Check every line below for the word "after" and show those that hold it.

- [Given information]
----------------

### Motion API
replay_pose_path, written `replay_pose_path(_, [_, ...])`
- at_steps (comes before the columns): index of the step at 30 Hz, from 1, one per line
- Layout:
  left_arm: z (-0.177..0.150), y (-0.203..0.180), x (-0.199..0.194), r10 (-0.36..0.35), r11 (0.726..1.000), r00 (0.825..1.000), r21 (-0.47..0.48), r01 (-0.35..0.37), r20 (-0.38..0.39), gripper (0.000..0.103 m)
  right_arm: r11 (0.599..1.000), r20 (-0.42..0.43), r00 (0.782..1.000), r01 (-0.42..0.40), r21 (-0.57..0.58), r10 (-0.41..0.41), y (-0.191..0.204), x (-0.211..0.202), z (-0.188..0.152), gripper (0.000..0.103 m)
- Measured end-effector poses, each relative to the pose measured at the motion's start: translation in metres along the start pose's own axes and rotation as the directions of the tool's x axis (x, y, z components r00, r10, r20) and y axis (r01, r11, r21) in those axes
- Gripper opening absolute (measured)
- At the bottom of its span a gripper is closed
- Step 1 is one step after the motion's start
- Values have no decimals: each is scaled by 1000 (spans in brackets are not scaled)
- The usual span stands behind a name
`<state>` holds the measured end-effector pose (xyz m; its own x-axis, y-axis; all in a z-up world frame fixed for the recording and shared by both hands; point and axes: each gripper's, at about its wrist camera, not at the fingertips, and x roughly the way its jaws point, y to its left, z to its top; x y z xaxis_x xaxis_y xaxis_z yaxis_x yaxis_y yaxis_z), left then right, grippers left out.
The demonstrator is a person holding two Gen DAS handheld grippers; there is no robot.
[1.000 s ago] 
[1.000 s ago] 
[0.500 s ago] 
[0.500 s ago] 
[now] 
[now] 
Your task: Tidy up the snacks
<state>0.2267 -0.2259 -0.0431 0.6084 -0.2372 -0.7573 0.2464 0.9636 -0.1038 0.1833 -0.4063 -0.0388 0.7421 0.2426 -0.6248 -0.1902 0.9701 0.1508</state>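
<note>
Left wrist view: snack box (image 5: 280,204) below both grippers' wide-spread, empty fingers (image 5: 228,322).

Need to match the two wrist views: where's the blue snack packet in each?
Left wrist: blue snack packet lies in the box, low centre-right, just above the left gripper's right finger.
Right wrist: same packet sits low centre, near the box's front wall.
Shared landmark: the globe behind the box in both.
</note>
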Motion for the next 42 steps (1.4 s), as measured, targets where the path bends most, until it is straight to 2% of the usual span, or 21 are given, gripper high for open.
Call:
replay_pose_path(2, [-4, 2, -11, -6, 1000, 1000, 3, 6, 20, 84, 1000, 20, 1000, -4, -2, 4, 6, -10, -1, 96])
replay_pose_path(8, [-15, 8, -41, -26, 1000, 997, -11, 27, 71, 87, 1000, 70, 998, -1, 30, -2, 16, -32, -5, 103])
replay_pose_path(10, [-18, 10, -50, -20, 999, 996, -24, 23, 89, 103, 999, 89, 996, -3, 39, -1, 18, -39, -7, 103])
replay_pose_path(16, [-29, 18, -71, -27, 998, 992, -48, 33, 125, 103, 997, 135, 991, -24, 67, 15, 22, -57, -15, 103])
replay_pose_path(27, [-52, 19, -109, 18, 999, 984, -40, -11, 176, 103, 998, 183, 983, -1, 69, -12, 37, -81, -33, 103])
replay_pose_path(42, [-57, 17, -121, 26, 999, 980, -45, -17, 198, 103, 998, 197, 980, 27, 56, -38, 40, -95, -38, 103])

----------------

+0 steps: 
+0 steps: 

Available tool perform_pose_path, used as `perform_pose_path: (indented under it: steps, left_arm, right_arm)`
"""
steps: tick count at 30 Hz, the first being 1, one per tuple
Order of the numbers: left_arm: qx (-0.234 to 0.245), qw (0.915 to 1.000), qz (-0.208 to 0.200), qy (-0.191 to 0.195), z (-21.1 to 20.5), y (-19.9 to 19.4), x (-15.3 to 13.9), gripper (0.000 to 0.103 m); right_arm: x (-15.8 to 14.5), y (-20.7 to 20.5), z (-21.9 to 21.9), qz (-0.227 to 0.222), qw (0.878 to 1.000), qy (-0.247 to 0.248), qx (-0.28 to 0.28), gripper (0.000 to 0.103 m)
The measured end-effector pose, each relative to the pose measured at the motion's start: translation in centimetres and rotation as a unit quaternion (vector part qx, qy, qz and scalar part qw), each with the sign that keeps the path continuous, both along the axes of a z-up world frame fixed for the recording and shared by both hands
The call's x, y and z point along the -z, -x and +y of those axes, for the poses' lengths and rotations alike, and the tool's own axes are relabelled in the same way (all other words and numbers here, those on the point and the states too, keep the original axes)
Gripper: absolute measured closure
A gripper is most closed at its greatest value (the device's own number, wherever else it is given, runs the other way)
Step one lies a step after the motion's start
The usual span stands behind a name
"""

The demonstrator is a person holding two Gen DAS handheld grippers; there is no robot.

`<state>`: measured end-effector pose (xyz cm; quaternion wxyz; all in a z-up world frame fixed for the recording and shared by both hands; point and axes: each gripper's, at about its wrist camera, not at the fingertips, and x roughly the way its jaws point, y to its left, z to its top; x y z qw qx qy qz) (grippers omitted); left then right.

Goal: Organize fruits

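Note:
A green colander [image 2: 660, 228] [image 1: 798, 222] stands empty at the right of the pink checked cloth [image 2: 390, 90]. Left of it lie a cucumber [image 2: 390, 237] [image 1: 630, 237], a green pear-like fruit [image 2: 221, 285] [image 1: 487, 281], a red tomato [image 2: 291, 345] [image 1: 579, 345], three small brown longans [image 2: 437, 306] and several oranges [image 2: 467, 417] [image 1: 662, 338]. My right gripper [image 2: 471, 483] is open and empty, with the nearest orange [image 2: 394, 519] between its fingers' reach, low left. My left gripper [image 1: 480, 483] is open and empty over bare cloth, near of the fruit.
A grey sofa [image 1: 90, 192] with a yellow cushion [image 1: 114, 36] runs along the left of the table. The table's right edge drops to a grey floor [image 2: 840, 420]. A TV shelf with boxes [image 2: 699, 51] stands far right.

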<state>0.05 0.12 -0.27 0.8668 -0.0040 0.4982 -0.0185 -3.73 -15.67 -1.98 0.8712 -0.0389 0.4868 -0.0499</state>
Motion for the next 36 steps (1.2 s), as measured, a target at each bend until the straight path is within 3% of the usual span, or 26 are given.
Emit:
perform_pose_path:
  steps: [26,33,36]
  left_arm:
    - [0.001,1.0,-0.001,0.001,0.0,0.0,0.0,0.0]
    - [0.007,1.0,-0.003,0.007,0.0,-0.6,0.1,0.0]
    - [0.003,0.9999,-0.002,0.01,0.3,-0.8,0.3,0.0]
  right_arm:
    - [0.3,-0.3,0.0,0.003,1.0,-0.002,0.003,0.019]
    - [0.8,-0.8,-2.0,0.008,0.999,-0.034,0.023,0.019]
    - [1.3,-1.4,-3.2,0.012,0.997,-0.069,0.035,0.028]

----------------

- [Output below]
- Step 1 is one step after the motion's start
Step one lies a step after the motion's start

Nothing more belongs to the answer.